Survey shows sexual harassment is rife on WA mine sites

THE Western Mineworkers Alliance (WMWA) is calling for the establishment of an industry funded independent expert body to tackle sexual harassment and abuse claims on Western Australian mine sites.
Survey shows sexual harassment is rife on WA mine sites Survey shows sexual harassment is rife on WA mine sites Survey shows sexual harassment is rife on WA mine sites Survey shows sexual harassment is rife on WA mine sites Survey shows sexual harassment is rife on WA mine sites

In a submission to the WA parliamentary inquiry into sexual harassment against women in the FIFO mining industry, WMWA included the results of a survey of WA mine workers.

The survey found 20% of women had been offered improved conditions of employment or career advancement dependent on sexual favours, either explicitly or implicitly; 20% had experienced physical acts of sexual assault; two thirds had experienced verbal harassment of a sexual nature, including jokes referring to sexual acts or sexual orientation; a third had experienced unwanted touching or physical contact; and more than half had experienced inappropriate staring or leering that made them feel intimidated.

Nearly half of the female respondents did not believe it was encouraged to report sexual harassment.

A majority of women and men were unsure or negative about whether they would be supported throughout the process when reporting instances of sexual harassment in FIFO workplaces.

Just under a quarter of women believed they would be supported.

Only 29% of women believed employers understood the prevalence of sexual harassment, while 37% of men said they did.

The WMWA said the formation of an independent body would allow workers to make complaints without fear of retaliation or blacklisting by site management.

"While it's shocking so many workers have been sexually abused at mine sites, what's more shocking still is the mine management culture of cover-up and victim-punishment," WMWA spokesperson and Australian Workers' Union national secretary Daniel Walton said.

"Any victim of workplace sexual harassment or abuse should feel safe and protected when coming forward to their employer. That's just clearly not the case at WA mines.

"The fact women believe they'll be blacklisted as troublemakers if they come forward is a shameful indictment on the culture created by the big miners.

"Women are every bit as entitled to mining jobs as men. At the moment the culture created by management is telling women loud and clear they are not welcome.
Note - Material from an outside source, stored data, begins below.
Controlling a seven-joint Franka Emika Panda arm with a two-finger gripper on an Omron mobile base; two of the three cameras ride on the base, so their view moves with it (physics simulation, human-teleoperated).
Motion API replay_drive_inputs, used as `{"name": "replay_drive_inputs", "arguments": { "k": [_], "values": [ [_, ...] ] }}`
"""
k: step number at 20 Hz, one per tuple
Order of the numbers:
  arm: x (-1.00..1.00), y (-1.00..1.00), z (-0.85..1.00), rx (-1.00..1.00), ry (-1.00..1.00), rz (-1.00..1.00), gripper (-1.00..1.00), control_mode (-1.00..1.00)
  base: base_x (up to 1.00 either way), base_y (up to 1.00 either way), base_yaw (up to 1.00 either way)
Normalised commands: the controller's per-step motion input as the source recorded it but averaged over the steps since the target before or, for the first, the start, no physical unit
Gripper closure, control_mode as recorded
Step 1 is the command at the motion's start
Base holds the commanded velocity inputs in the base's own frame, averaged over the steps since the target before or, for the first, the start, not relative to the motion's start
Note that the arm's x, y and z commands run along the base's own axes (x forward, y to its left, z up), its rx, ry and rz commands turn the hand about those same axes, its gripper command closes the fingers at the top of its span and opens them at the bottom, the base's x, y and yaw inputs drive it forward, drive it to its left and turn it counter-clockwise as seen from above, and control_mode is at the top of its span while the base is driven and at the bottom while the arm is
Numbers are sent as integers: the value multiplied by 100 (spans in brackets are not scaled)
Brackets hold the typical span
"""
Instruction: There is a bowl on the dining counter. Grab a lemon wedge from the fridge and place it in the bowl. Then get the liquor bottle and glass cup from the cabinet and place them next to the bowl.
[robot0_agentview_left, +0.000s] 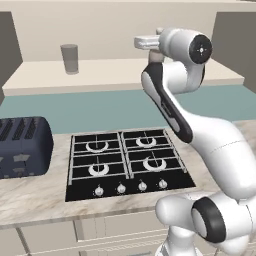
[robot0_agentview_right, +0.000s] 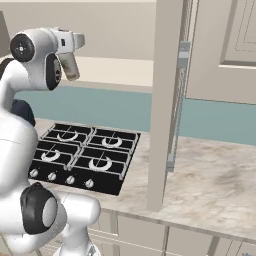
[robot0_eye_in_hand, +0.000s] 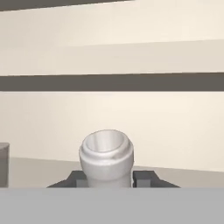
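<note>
On the cabinet shelf, at far left, the glass cup is standing upright. Further right, the arm is reaching up from the base, elbow bent above the stove. At the shelf, the gripper is clamping the liquor bottle, fingers pressing either side below its pale cap.

black gas hob, dark toaster

glass cup on cabinet shelf; toaster left of hob
</note>
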Motion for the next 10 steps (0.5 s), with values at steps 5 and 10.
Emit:
{"name": "replay_drive_inputs", "arguments": {
  "k": [5, 10],
  "values": [
    [-95, -10, 45, 0, -6, -1, 100, -100, 0, 0, 0],
    [-84, -1, 13, 0, -2, 0, 100, -100, 0, 0, 0]
  ]
}}
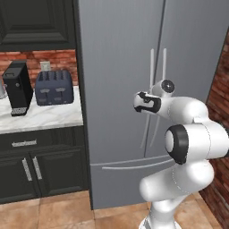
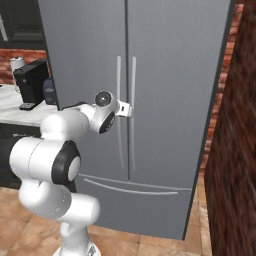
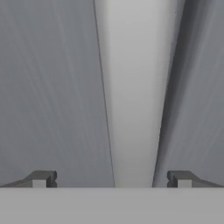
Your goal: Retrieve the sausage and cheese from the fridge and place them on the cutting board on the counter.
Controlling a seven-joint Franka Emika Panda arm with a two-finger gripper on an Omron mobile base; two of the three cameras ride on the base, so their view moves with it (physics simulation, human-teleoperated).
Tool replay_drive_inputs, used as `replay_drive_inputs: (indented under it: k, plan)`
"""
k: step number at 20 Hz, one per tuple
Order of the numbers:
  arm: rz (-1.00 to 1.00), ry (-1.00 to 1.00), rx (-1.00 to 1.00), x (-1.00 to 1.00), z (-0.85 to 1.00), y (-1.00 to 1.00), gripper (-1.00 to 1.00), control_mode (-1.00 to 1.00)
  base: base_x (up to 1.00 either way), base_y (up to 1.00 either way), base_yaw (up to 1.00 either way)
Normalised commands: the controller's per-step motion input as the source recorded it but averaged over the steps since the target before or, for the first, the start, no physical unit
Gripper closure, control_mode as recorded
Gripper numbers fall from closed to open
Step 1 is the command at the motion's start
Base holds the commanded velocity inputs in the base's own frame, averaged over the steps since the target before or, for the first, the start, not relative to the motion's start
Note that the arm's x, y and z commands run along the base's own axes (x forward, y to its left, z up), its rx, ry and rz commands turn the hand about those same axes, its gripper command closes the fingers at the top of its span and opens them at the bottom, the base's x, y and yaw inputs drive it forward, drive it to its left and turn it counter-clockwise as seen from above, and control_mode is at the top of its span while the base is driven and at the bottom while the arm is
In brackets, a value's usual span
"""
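Gripper [image 3: 111, 179] | spreading wide apart, straddling handle [image 3: 133, 96], gripping nothing | facing closed fridge [image 2: 165, 75] | standing right of counter [image 1: 42, 117]

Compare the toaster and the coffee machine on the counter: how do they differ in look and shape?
The toaster is low, wide and dark blue with rounded corners and slots on top; the coffee machine is tall, narrow, black and boxy. The toaster stands nearer the fridge, the coffee machine to its left in the left base view. Both stand upright on the white marble counter against the brick wall.
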Motion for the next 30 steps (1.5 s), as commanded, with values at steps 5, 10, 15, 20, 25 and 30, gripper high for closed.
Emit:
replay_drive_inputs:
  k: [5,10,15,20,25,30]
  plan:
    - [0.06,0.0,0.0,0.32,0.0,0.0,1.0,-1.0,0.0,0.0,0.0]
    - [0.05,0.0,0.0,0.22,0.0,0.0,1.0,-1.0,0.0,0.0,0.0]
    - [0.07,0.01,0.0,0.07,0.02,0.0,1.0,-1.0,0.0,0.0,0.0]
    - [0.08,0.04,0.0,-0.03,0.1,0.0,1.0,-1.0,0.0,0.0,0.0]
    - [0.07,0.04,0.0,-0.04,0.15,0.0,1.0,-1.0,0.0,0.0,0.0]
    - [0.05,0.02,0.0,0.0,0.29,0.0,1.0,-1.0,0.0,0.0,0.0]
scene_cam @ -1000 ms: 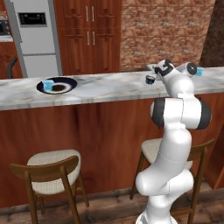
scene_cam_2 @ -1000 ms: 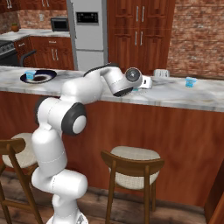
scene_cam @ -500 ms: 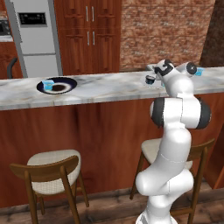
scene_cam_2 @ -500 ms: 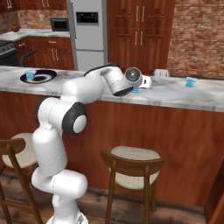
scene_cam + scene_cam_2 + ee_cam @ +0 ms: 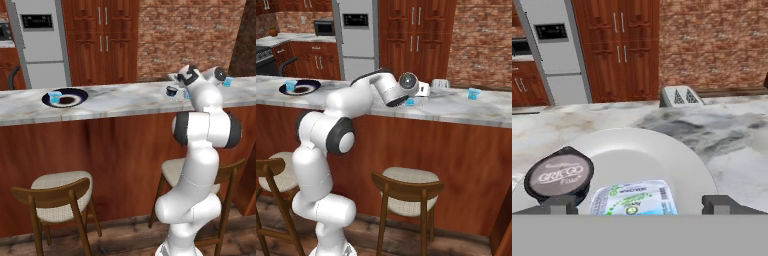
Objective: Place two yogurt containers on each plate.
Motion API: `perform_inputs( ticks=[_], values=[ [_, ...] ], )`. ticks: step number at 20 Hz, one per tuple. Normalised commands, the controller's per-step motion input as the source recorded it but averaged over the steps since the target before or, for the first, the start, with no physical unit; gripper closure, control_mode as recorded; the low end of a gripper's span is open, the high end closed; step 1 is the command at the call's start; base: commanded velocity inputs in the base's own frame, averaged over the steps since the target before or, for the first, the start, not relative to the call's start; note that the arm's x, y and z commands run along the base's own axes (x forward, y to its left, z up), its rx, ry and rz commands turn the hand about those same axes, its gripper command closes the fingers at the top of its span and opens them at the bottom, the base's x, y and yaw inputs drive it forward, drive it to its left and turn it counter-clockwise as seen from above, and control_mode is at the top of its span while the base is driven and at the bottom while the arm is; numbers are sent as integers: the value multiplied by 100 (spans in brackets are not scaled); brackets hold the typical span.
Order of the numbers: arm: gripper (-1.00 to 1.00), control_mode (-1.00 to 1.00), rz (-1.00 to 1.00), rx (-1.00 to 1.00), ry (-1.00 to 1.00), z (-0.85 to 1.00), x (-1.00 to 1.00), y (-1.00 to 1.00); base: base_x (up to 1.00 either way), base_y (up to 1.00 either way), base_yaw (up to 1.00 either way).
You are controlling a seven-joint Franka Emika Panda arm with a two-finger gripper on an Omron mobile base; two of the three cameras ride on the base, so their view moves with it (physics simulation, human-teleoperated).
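In the hand view a pale grey-white plate (image 5: pixel 643 150) lies just below my gripper (image 5: pixel 640 205), which is open. One light-blue yogurt container (image 5: pixel 633 196) with a printed lid rests on this plate between the two fingertips (image 5: pixel 560 204), apart from both. A small black round cup (image 5: pixel 559 174) stands on the plate's left part. Far left on the counter is the dark plate (image 5: pixel 65 97) carrying one yogurt container (image 5: pixel 55 96). Another yogurt container (image 5: pixel 228 82) stands alone on the counter beyond the arm. My gripper (image 5: pixel 181 82) hovers over the black cup (image 5: pixel 171 91).
A long marble counter (image 5: pixel 120 102) with a wooden front runs across. A toaster (image 5: pixel 680 95) stands behind the pale plate. A fridge (image 5: pixel 40 45) and wooden cabinets line the back wall. Two stools (image 5: pixel 57 192) stand below the counter.
The hand has lifted very slightly above the pale plate; the plates and cups have stayed where they were.
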Motion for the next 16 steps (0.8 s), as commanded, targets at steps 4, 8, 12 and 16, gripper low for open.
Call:
perform_inputs(
  ticks=[4,8,12,16],
  values=[
    [-100,-100,0,-1,6,82,-14,7,0,0,0],
    [-100,-100,0,-2,9,71,-61,23,0,0,0],
    [-100,-100,0,-1,12,44,-91,46,0,0,0],
    [-100,-100,0,-6,11,34,-71,88,0,0,0]
  ],
)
"We cannot trust the big miners to do the right thing in this area. Their promises and assurances mean next to nothing on this issue. The only way to ensure victims feel safe to speak up is to establish an independent body so they know they won't be punished and blacklisted."

WMWA spokesperson and Mining and Energy Union president Tony Maher said the mining giants needed to admit the problem and set up the independent body. 

"Sexual harassment and abuse is a problem across society, but it's a problem that's been grotesquely amplified by mining employers," Maher said.

"We know there's an all-powerful culture of 'get on with job or get out' on these sites. Production is always the priority and sexual harassment and abuse are treated as an inconvenience.

"Victims know it's a grave risk to their careers to come forward with an issues, because you'll get blacklisted as a 'trouble maker'.

"The stampede toward casualising jobs that were once permanent has accelerated the epidemic of sexual abuse on site. People who rely on being employed on a contract-to-contract basis know that if they speak up they'll be labelled as an inconvenience and their work will dry up.

"Mine managers have done virtually nothing constructive to date to address this, because they prefer a head-in-the-sand approach. That's why they should not be trusted with fixing the problem they created.

"Mining giants are very happy to feature smiling women in the PR and marketing materials, but as soon as it becomes mildly inconvenient to protect their safety at work they head for the hills."

Friday was the deadline for submissions to the inquiry, with the results to be tabled in April 2022.